Monday, November 7

Blog and out!

Dear Sweet-Lighters,

Thank you very much for all your supportive comments and encouraging emails in response to my last post - especially to mention Benson, Jan, Matt, Poetpete, Hils and Rick Creech. Thank you also to those who have got in touch with me offline or dropped an email or given me an encouragement face to face, especially: Dan (who gave me his address), (Dr) Hils (who came for a chat in the kitchen when I was cooking the mushrooms from our recent foraging expedition), Clare (a serious source of inspiration in recent weeks), and Chris, (with whom I spent a couple of very connected hours face to face talking about all this stuff). I will also miss Julana, who has been a faithful reader and commenter.

It is worth saying that the new sense of freedom I have experienced since my decision has been phenomenal. I have written a few long overdue letters, a couple of poems and plenty of diary. I have finished two halfread books, had a few good walks and as many excellent conversations.

Some of you have requested that I leave the blog up because of the content or because of the testimony so here's what I am planning to do: I will leave the blog as it stands. I am not completely eschewing email but will keep it for communication that cannot happen any other way and am unlikely to be checking it more than weekly. If you would like to contact me then seymour@post.com will work. Do drop me a line.

It is also my intention to gather all the quotes that have been posted here and compile them into a printed booklet. It will be quite lo-tech but will also include some biographical and reference information about the books and writers from which the quotes have been culled as well as, perhaps, some of your comments. If you would like a copy of the booklet when I have completed it, then I will be glad to send it to you for free. Please let me know at the email above.

It remains for me to thank you all once again and hope that we may meet or at least correspond in the future - in heaven if not before :-)

With every blessing,
Blog and out,

Seyms <>< ........

Wednesday, November 2

Seyms: Repenting and Protesting

Dear Citizens of The Wired World,

Last Sunday evening I preached on the value of prophetic acts of protest that witness to the reality of the Kingdom of God. Allowing myself to be searched on the issue over the last few days has lead me to make a decision that I am now in haste to carry out.

I pointed out then, and I stress again, that prophetic acts do not have to be moral statements. In other words when I chose to abstain from something it is not because that something is wrong in itself but because by such an abstinence I am convinced that I may make my protest against the way the world is and somehow point to the greater reality of an unseen Kingdom. So, my decision to abandon my tiny web empire, an online identity and a cluster of blogs, along with my regular email access is not an indictment of these things in themselves but a protest against what they have become in my life.

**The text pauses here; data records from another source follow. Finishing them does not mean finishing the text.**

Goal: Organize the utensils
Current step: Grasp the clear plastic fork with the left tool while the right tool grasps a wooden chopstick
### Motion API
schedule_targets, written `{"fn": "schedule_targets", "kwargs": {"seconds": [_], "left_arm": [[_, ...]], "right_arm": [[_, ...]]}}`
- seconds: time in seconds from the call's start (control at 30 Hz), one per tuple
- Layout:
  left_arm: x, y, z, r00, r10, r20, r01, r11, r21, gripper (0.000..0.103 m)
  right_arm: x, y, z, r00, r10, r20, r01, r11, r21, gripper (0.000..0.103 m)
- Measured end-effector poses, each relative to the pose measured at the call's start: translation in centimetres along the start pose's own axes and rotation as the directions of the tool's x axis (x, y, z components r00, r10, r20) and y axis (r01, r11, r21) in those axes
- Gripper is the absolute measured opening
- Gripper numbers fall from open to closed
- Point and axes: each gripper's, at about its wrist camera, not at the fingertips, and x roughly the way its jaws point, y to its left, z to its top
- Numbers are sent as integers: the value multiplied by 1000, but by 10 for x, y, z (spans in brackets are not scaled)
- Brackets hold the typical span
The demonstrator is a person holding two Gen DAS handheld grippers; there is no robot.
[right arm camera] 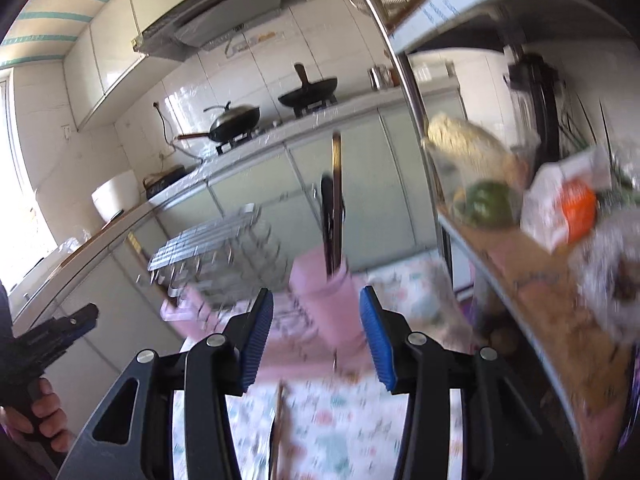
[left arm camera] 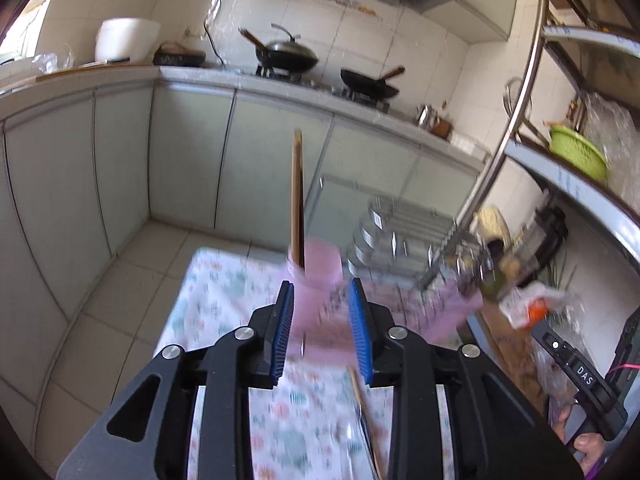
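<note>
Nearest to me, the left gripper [left arm camera: 322,312] hangs over the table with its blue-padded fingers [left arm camera: 283,340] spread wide and nothing between them. The right gripper [right arm camera: 316,332] does the same, its pads [right arm camera: 378,340] well apart and bare. Under both lies the patterned tablecloth [left arm camera: 224,292], and on it, close in below the tools, a wooden chopstick [left arm camera: 360,396] lies loose beside something metal that is too blurred to name.

Just beyond the fingertips stands the pink utensil cup [left arm camera: 316,264], part of a pink drainer base [right arm camera: 280,344]. A pair of wooden chopsticks [left arm camera: 297,196] stands upright in the cup; from the right wrist view a dark-handled utensil [right arm camera: 329,220] stands in it too.

Beside the cup sits a wire dish rack [left arm camera: 400,236]. Far off, two woks [left arm camera: 288,54] rest on the stove along the counter.
</note>
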Motion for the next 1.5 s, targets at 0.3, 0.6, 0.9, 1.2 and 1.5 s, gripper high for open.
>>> {"fn": "schedule_targets", "kwargs": {"seconds": [0.3, 0.6, 0.9, 1.2, 1.5], "left_arm": [[-23, -9, -66, 992, -28, -125, 27, 1000, -10, 28], [-8, -20, -100, 946, -45, -321, 49, 999, 2, 28], [69, -16, -127, 844, -53, -534, 34, 998, -46, 28], [131, -21, -143, 770, -31, -638, 23, 1000, -21, 28], [142, -7, -148, 765, -11, -643, -3, 1000, -20, 4]], "right_arm": [[-43, 14, -57, 994, -11, -106, 6, 998, -55, 45], [-54, 22, -71, 979, 43, -199, -53, 998, -45, 45], [-4, 0, -82, 933, 80, -350, -74, 997, 31, 40], [58, -21, -87, 882, 96, -461, -56, 994, 99, 35], [112, -7, -88, 836, 126, -534, -86, 991, 100, 33]]}}
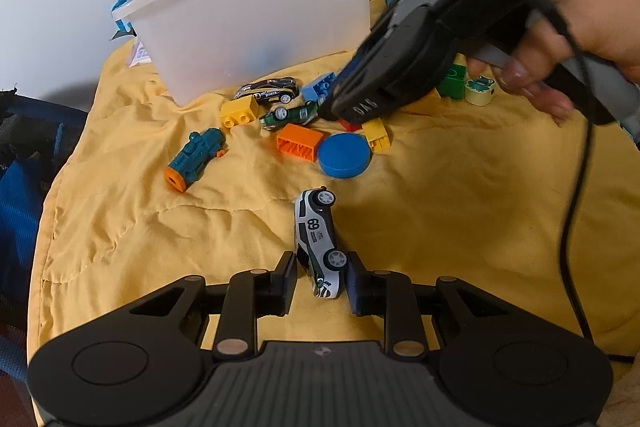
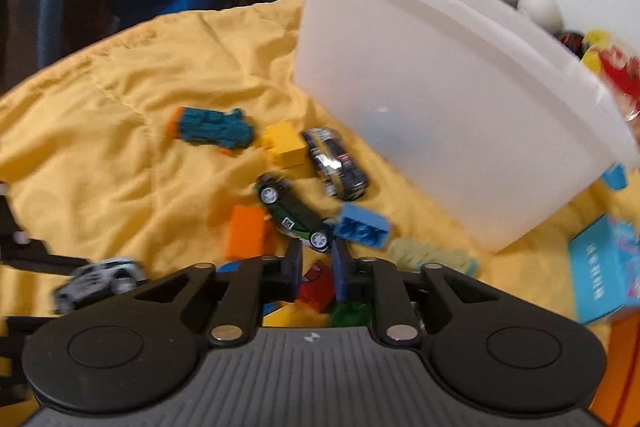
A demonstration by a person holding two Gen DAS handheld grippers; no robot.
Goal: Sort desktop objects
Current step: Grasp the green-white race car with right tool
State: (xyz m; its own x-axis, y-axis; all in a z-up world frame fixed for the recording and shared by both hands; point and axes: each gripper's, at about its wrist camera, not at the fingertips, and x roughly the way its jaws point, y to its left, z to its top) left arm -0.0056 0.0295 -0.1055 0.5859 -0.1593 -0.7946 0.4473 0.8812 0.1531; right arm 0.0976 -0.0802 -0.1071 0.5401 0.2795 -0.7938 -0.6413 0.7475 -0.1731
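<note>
Rumpled yellow quilted cloth (image 1: 440, 207) covers the surface. From the left wrist, the left gripper (image 1: 322, 277) clamps a glossy white toy car (image 1: 318, 241) on its side, long axis running away from the camera. From the right wrist, the right gripper (image 2: 318, 257) pinches a green toy car's (image 2: 294, 217) end beside the frosted plastic tub (image 2: 420, 99).

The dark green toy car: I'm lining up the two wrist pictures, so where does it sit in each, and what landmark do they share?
Left wrist view: the dark green toy car lies mid-frame, at the tip of the right tool, above the orange block.
Right wrist view: the car lies just ahead of that tool's fingertips, centre frame.
Shared landmark: the white plastic bin.
</note>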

It may be that I lack the maturity to use these things purely as servants to greater ends. It may be that I am too cowardly to fight the battle that must be fought with the addictive aspects of information and knowledge in a technological age. If this is true then I pray my weakness may be an opportunity for God's strength while, nevertheless, protesting that it has taken courage to make this move.

Some will scratch their heads in bewilderment at the decision I have made and others will understand and recognise that the same suspicion has been haunting them. I offer this explanation for those who can accept it.

As I look back over the last five to seven years I have struggled with the horror of trying to remember them clearly, or to name a time when I last felt truly alive. There have been moments but nothing as lasting as what I know I have experienced before. I have been asking why; why did everything about my life seem sleepy and dream-like.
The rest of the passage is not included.